Tomasz Kranz: The Role of Majdanek Concentration Camp in the „Endlösung“
Majdanek concentration camp performed several functions in the Nazi policy towards the Jews. It served as a labour camp, a reservoir of forced labour, a transit camp, a place of plunder of Jewish belongings, and a site for executions and mass killings. The camp was subject to the SS-WVHA, but was also directly under the supervision of the SS and Police leader in the Lublin District, Odilo Globocnik who headed the “Operation Reinhardt” – the mass murder of Jews in the General Government in the period from spring 1942 until fall 1943. Selections of Jews and gassing operations took place at Majdanek upon his orders.
The deportations of Jews to Majdanek embraced the entire period of the camp’s existence – from the autumn of 1941 until the summer of 1944. The largest transports, however, arrived between April and June 1942, in October the same year, and during the period from April until August 1943. The most numerous group among the Jewish prisoners consisted of Polish Jews, mainly from the Lublin area and the Warsaw ghetto, and Slovak Jews.
With the example of Majdanek, the development of two opposing tendencies in the Nazi anti-Jewish policy can be observed: on the one hand the exploitation of Jewish workers within the framework of the SS industrial monopoly, while on the other the annihilation of the Jews.
Against the background of the large-scale genocide of the Jews, organized in an industrial way in Treblinka or Bełżec, the murder of Jewish prisoners in the Majdanek concentration camp appears rather as an extermination of a sort. It follows from this that the function of Majdanek as a place for mass killing was a kind of side-effect of Globocnik’s policy in relation to the Jews. Contrary to the other camps of ‘Operation Reinhardt’, the majority of Jewish inmates were brought to Majdanek not primarily for annihilation, but to be utilized as slave labour. Initially, they were employed at the construction of the camp and later engaged in the SS-enterprises and workshops connected with “Operation Reinhardt”, and finally they provided manpower for the forced labour camps controlled by Globocnik.
Gassing operations began at Majdanek in September/October 1942 and ceased early September 1943. They did not embrace all the Jews deported to the camp, but only those new arrivals and inmates who were found unfit for work, i.e. first of all children and older people. This procedure resulted from the fact that, both for Globocnik and the SS-WVHA, Majdanek served in the first place as a workforce reservoir and a part of the economic base of “Operation Reinhardt”.

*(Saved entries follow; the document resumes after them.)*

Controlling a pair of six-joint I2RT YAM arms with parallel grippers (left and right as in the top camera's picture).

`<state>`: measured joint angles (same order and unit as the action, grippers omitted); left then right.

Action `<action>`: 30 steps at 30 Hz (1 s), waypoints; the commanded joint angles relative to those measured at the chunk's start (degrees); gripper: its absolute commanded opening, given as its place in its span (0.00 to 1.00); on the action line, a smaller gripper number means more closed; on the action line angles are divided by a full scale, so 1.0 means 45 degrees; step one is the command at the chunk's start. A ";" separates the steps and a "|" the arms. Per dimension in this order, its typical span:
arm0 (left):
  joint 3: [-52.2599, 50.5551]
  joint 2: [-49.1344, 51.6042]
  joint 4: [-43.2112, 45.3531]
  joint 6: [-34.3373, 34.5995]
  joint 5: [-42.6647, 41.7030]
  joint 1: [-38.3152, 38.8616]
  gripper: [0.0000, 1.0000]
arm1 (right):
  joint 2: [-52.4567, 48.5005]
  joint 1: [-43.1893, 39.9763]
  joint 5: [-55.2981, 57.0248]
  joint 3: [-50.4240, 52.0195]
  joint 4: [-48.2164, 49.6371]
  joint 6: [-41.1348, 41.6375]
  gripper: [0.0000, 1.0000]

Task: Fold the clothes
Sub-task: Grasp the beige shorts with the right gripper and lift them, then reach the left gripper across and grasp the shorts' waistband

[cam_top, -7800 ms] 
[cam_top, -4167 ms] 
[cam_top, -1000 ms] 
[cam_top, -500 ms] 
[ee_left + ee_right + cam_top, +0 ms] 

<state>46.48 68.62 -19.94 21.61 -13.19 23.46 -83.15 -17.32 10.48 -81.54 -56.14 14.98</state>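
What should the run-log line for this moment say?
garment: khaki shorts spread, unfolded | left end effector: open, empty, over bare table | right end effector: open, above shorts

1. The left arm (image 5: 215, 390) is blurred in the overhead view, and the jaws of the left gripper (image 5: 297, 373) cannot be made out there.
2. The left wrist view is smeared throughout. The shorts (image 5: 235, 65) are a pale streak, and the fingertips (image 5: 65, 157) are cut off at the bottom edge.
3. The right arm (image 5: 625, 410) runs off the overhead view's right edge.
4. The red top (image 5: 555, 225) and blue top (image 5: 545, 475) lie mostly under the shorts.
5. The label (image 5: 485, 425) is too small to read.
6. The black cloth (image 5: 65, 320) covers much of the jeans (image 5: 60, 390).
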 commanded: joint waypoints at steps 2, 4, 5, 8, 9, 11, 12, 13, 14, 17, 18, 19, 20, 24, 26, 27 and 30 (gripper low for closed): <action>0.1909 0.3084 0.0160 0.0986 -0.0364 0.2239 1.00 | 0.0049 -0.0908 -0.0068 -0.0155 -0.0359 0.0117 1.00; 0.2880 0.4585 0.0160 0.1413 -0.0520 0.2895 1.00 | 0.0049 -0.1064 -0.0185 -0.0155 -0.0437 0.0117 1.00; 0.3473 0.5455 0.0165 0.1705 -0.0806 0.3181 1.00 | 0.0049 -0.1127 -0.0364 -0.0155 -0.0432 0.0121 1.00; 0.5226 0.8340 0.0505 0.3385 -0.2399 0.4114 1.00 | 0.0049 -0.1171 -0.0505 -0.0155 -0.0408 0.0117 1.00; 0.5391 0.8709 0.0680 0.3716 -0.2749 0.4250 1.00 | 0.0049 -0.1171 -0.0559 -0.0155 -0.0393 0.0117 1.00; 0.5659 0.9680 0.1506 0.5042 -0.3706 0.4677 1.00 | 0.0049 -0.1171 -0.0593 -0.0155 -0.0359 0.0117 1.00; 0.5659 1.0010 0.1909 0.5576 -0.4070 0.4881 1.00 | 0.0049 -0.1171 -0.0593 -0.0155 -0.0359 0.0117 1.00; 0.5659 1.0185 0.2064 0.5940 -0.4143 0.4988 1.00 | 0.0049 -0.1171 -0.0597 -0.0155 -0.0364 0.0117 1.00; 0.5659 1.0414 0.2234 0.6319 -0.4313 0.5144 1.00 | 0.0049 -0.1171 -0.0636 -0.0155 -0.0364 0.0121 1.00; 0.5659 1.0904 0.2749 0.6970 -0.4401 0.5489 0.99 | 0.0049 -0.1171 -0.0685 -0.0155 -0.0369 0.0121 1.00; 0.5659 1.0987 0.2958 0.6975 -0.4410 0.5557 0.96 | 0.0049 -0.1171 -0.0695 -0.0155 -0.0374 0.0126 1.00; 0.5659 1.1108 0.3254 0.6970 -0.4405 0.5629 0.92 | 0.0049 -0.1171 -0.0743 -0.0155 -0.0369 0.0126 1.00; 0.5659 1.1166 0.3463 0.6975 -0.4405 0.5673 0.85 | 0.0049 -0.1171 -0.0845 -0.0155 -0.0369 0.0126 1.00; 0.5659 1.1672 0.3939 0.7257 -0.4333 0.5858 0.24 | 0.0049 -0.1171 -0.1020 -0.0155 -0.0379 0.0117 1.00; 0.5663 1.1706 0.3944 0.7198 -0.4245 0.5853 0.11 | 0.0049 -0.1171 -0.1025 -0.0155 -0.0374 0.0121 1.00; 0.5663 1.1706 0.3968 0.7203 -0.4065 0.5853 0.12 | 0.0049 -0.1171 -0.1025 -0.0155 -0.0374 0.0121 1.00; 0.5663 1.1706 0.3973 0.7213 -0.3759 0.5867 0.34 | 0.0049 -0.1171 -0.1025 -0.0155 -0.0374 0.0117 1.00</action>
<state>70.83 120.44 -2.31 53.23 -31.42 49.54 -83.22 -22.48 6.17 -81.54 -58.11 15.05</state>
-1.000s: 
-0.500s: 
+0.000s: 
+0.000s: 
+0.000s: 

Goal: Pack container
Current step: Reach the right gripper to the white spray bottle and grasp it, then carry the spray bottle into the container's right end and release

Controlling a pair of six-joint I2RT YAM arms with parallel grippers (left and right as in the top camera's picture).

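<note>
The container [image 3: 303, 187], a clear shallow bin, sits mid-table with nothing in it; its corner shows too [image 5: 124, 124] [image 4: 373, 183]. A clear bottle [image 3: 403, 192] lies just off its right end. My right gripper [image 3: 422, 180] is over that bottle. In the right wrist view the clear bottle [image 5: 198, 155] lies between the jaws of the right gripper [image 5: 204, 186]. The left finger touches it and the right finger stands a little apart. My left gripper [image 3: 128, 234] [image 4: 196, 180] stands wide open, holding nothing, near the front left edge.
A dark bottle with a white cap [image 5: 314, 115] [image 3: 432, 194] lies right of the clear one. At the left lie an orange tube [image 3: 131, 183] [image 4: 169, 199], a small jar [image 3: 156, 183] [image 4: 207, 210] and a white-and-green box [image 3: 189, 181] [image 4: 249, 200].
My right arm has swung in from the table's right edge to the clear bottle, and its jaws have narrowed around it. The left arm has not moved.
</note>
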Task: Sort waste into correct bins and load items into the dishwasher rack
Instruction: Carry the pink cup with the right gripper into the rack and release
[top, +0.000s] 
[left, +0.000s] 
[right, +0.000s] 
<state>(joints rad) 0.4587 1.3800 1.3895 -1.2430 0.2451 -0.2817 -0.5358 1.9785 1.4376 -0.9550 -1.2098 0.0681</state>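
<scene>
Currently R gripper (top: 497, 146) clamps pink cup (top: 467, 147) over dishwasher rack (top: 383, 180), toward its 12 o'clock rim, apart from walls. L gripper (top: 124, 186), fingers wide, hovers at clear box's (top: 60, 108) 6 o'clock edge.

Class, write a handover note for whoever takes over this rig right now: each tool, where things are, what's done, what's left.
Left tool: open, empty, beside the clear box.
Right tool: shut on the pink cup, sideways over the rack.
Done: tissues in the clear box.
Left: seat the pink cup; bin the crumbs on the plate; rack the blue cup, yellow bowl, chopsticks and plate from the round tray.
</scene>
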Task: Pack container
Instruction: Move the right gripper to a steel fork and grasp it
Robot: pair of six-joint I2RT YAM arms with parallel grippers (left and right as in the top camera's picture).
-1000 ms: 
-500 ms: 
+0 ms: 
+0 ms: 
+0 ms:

In effect, as a centre of mass murder, Majdanek never achieved a scale comparable with other “Operation Reinhardt” camps, which is evident from the number of victims. It has been estimated that some 60,000 Jews perished here as a result of the harsh living conditions, gassings and shootings. About one quarter of these victims were shot on one day – on November 3, 1943 – during the so-called “Operation Erntefest”.
In the history of the Shoah, Majdanek is a place of special significance at least for two reasons: One of the largest executions during World War II was carried out here, and here are preserved the gas chambers that constitute a unique relic on a worldwide scale.